Provided information |

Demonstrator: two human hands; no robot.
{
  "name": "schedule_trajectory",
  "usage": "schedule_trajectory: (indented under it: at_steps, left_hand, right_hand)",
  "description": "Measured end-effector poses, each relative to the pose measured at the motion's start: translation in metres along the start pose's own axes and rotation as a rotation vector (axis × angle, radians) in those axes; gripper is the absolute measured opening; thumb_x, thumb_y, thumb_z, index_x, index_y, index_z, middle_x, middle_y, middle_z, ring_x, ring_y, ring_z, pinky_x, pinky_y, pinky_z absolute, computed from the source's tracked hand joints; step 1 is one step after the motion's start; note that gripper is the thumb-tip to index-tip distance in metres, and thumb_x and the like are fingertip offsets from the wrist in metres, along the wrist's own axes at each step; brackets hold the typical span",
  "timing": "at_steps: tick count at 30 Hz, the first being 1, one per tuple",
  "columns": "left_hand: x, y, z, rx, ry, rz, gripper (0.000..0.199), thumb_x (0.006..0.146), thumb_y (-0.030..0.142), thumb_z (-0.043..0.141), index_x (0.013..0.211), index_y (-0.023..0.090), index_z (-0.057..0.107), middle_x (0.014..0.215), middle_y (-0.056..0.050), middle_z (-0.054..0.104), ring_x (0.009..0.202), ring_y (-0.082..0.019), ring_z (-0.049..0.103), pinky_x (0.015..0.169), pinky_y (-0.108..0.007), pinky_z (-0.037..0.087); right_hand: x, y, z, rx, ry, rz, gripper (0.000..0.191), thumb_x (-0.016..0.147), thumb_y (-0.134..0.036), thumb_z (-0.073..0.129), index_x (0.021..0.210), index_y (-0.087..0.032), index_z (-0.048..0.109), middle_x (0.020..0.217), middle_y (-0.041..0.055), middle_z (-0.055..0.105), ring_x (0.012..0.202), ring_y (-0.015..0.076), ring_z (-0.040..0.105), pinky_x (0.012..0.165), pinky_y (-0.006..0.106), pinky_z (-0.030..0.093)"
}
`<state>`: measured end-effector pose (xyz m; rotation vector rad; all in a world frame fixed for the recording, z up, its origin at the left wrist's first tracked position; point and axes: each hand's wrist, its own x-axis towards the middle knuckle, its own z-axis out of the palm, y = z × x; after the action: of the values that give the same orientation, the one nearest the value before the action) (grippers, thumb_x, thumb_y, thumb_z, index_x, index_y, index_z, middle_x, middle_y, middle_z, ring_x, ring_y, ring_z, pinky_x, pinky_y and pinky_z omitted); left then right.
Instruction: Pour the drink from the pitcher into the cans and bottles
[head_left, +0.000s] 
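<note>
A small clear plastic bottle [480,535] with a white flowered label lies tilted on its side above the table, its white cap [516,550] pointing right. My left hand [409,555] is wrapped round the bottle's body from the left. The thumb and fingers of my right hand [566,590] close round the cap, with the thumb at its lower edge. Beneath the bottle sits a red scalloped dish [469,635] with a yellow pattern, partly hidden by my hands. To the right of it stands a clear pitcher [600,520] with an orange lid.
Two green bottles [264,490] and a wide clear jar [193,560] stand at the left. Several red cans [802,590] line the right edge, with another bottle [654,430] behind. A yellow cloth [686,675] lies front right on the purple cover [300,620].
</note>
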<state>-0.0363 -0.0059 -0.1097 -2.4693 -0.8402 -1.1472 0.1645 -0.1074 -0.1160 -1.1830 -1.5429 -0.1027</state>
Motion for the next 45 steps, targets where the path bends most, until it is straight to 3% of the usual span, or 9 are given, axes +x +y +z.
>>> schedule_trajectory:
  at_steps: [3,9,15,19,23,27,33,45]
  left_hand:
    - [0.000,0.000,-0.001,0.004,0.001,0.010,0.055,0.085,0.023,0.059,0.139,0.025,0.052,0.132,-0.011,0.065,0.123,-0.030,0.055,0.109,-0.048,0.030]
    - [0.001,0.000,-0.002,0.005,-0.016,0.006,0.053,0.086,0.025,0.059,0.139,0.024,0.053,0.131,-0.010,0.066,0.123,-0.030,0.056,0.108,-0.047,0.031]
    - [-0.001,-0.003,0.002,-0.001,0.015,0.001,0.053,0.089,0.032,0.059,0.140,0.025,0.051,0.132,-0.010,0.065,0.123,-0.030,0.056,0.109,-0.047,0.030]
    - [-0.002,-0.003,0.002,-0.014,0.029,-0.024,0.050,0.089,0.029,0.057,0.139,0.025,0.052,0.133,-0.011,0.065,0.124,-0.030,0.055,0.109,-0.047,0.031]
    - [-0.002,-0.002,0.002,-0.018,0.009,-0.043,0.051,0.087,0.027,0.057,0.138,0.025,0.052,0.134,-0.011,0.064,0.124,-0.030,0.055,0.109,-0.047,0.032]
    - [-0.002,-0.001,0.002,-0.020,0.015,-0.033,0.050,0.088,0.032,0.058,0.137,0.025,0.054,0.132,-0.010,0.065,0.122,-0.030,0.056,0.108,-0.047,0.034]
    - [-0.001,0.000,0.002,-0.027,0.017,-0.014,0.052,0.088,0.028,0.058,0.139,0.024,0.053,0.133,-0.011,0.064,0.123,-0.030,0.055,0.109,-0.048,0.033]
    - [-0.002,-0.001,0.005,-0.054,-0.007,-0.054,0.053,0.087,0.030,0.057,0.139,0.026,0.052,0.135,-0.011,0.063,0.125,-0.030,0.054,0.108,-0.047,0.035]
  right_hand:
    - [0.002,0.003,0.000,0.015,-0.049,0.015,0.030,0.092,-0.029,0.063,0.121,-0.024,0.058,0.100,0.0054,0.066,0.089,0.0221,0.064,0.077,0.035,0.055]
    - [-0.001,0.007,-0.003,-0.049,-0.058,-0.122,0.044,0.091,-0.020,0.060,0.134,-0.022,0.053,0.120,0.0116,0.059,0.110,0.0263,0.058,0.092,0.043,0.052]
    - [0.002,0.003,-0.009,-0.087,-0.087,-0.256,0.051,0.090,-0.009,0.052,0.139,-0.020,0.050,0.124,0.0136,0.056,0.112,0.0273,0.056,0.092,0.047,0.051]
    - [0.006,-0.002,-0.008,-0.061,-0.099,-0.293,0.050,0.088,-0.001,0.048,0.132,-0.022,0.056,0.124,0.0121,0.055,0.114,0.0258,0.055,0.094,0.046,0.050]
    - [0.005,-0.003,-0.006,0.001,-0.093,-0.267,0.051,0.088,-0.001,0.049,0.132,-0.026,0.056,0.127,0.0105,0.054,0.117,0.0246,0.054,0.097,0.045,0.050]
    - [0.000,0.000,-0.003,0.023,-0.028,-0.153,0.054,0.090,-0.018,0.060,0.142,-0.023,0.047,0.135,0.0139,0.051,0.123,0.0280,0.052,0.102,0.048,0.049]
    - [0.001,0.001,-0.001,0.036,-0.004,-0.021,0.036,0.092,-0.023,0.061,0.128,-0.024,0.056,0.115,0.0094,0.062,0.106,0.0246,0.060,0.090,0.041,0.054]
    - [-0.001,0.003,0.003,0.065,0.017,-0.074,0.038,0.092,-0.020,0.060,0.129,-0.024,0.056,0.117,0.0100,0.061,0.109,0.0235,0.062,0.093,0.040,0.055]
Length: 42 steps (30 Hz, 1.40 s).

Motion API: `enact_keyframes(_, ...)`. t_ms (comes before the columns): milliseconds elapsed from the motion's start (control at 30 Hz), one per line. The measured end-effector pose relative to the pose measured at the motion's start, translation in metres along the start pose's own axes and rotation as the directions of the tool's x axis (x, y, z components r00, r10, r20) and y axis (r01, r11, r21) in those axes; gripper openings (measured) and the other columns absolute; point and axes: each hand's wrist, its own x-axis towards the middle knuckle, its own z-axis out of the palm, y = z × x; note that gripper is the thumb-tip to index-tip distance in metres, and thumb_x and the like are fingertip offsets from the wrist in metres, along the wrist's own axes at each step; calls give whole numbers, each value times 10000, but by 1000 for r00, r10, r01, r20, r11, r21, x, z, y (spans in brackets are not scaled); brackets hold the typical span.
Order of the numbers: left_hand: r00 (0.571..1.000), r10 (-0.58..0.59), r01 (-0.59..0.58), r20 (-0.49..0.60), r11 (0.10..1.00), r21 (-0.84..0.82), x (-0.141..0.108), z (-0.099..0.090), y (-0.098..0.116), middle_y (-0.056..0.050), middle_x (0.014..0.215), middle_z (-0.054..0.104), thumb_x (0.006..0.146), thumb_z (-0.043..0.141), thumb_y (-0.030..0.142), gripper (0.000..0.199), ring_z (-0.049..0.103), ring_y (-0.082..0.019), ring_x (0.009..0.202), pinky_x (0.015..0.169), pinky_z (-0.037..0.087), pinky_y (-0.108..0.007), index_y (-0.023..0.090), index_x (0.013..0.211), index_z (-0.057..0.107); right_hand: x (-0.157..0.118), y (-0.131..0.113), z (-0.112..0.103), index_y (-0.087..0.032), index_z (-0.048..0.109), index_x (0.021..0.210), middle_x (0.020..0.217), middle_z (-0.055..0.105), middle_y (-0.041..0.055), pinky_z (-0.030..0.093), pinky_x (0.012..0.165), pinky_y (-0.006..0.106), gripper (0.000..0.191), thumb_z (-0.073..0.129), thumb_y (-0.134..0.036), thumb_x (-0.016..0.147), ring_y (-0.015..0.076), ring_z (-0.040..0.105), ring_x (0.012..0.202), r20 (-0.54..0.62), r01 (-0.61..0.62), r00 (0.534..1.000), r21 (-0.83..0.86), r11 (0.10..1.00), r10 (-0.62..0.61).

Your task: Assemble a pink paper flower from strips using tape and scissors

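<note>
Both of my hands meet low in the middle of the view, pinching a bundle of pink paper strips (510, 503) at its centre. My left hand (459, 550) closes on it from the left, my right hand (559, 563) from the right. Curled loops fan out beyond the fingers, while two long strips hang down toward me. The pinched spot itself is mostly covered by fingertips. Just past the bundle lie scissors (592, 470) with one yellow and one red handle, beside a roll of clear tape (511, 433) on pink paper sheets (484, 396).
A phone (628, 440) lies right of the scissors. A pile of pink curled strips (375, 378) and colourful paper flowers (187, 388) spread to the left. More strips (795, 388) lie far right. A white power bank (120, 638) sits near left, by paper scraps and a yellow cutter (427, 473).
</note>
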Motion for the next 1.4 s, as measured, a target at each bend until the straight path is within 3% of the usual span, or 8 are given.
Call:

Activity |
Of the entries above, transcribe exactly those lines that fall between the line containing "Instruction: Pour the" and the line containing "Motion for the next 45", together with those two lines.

Result |
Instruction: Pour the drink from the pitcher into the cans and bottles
[head_left, +0.000s] 
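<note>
A small clear plastic bottle [480,535] with a white flowered label lies tilted on its side above the table, its white cap [516,550] pointing right. My left hand [409,555] is wrapped round the bottle's body from the left. The thumb and fingers of my right hand [566,590] close round the cap, with the thumb at its lower edge. Beneath the bottle sits a red scalloped dish [469,635] with a yellow pattern, partly hidden by my hands. To the right of it stands a clear pitcher [600,520] with an orange lid.
Two green bottles [264,490] and a wide clear jar [193,560] stand at the left. Several red cans [802,590] line the right edge, with another bottle [654,430] behind. A yellow cloth [686,675] lies front right on the purple cover [300,620].
</note>
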<state>-0.0363 -0.0059 -0.1097 -2.4693 -0.8402 -1.1472 0.1645 -0.1074 -0.1160 -1.1830 -1.5429 -0.1027</state>
Motion for the next 45 steps, targets where the path bends most, until it is straight to 3% of the usual span, or 9 are given, axes +x +y +z.

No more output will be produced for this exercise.